== Segment start ==

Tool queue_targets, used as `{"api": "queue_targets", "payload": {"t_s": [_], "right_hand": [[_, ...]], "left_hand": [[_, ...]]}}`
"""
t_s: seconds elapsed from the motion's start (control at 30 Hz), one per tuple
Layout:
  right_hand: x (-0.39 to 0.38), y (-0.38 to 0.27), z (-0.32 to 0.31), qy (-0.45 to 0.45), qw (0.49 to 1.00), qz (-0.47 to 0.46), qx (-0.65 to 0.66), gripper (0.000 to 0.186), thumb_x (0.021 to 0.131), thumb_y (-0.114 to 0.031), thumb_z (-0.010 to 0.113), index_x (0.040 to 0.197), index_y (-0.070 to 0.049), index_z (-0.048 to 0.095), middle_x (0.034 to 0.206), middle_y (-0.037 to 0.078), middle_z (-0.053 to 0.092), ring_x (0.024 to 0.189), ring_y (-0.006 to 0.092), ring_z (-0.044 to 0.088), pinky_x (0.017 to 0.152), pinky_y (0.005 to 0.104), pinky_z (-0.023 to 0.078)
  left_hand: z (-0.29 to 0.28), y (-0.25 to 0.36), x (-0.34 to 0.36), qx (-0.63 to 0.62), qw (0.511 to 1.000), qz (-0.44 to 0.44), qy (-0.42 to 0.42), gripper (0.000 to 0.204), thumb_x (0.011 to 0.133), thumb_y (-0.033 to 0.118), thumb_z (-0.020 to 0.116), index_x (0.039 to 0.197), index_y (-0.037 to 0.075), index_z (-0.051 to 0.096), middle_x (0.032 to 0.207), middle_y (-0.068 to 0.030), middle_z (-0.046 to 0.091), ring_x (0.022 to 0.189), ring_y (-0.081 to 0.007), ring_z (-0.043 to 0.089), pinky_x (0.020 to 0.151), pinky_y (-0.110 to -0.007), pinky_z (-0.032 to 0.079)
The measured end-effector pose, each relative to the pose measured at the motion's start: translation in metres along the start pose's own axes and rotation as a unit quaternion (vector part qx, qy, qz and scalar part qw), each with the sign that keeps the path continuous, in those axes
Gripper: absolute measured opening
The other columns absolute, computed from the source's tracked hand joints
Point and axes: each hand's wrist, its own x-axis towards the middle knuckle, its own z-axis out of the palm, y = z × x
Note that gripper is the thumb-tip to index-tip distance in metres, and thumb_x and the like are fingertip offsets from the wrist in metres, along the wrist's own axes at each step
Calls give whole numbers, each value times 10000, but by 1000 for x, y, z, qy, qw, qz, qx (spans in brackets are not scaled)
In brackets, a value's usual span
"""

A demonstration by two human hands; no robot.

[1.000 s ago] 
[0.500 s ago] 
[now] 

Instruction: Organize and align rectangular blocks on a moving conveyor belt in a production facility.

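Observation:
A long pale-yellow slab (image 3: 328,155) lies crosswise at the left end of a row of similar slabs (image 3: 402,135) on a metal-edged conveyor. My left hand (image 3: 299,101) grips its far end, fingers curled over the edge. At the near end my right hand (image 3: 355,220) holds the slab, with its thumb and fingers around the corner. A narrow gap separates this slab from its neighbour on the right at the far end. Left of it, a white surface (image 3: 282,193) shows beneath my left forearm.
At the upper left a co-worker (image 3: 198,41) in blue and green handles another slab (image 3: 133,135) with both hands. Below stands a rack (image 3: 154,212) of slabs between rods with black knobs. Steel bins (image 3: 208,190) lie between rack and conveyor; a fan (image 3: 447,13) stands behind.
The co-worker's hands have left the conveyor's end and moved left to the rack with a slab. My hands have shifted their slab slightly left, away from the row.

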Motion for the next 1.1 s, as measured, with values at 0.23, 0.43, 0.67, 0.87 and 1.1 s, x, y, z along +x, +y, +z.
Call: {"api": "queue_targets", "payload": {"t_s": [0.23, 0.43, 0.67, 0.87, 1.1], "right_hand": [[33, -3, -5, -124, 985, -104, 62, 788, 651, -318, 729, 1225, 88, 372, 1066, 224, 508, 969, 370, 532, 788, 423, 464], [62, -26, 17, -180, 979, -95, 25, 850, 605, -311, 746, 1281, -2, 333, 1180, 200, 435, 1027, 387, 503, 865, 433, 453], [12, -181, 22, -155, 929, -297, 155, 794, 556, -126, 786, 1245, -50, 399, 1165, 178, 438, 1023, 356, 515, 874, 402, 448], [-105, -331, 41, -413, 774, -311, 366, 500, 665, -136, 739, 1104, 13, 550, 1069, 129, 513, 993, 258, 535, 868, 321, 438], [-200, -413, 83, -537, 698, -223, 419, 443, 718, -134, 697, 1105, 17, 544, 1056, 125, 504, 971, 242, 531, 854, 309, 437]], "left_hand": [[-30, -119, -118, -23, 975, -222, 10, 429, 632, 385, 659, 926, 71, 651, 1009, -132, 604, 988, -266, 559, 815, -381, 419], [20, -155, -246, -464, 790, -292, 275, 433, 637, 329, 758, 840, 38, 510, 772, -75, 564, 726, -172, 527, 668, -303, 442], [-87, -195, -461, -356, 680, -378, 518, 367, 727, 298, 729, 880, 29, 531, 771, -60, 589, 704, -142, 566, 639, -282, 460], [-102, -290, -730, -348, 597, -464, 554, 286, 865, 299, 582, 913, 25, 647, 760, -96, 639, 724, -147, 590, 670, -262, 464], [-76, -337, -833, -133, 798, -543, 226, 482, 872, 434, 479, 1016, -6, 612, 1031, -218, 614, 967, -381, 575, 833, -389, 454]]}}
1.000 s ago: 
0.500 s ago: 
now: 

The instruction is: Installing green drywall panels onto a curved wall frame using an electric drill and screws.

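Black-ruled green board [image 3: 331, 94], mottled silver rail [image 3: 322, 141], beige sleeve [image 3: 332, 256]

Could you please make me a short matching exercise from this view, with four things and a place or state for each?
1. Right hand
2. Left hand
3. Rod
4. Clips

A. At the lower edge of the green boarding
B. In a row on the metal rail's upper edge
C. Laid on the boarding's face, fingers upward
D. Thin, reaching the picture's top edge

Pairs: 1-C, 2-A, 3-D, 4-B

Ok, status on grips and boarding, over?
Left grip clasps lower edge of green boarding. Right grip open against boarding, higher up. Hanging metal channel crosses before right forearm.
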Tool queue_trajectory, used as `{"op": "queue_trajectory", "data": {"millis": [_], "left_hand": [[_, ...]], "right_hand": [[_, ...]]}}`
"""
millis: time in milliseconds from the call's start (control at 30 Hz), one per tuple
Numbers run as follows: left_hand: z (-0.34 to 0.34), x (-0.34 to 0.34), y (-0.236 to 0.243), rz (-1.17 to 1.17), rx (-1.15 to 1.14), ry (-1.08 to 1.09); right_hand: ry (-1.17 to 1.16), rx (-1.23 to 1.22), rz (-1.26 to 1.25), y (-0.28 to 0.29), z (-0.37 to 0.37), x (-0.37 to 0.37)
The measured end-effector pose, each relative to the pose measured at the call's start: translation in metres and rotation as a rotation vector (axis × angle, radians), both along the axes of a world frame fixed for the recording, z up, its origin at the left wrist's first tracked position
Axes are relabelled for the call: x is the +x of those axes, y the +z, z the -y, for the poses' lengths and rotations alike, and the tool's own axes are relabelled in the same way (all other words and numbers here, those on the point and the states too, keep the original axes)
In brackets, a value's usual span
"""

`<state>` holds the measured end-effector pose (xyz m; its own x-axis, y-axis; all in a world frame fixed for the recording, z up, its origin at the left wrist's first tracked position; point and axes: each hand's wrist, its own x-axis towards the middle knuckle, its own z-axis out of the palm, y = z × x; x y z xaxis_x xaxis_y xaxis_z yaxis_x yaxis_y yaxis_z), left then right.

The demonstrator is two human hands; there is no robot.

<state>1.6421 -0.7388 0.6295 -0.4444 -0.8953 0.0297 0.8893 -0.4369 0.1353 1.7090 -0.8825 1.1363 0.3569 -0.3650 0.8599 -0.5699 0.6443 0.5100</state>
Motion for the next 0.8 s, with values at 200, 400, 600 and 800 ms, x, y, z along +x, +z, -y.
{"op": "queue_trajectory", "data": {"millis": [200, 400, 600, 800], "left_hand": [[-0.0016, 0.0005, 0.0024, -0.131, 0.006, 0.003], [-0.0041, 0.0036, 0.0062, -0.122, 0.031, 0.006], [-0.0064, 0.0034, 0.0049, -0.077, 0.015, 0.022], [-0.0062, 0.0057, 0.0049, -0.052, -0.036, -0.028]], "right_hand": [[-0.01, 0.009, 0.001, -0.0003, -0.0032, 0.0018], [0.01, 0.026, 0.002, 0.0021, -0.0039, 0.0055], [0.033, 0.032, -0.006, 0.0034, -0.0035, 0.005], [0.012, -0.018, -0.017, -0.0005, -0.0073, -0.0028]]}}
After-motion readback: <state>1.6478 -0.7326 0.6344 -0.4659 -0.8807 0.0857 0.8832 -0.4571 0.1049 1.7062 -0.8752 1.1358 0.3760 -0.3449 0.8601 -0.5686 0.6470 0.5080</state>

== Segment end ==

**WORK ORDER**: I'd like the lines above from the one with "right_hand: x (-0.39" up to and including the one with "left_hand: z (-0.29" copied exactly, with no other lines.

**ANSWER TO THE EXERCISE**:
  right_hand: x (-0.39 to 0.38), y (-0.38 to 0.27), z (-0.32 to 0.31), qy (-0.45 to 0.45), qw (0.49 to 1.00), qz (-0.47 to 0.46), qx (-0.65 to 0.66), gripper (0.000 to 0.186), thumb_x (0.021 to 0.131), thumb_y (-0.114 to 0.031), thumb_z (-0.010 to 0.113), index_x (0.040 to 0.197), index_y (-0.070 to 0.049), index_z (-0.048 to 0.095), middle_x (0.034 to 0.206), middle_y (-0.037 to 0.078), middle_z (-0.053 to 0.092), ring_x (0.024 to 0.189), ring_y (-0.006 to 0.092), ring_z (-0.044 to 0.088), pinky_x (0.017 to 0.152), pinky_y (0.005 to 0.104), pinky_z (-0.023 to 0.078)
  left_hand: z (-0.29 to 0.28), y (-0.25 to 0.36), x (-0.34 to 0.36), qx (-0.63 to 0.62), qw (0.511 to 1.000), qz (-0.44 to 0.44), qy (-0.42 to 0.42), gripper (0.000 to 0.204), thumb_x (0.011 to 0.133), thumb_y (-0.033 to 0.118), thumb_z (-0.020 to 0.116), index_x (0.039 to 0.197), index_y (-0.037 to 0.075), index_z (-0.051 to 0.096), middle_x (0.032 to 0.207), middle_y (-0.068 to 0.030), middle_z (-0.046 to 0.091), ring_x (0.022 to 0.189), ring_y (-0.081 to 0.007), ring_z (-0.043 to 0.089), pinky_x (0.020 to 0.151), pinky_y (-0.110 to -0.007), pinky_z (-0.032 to 0.079)

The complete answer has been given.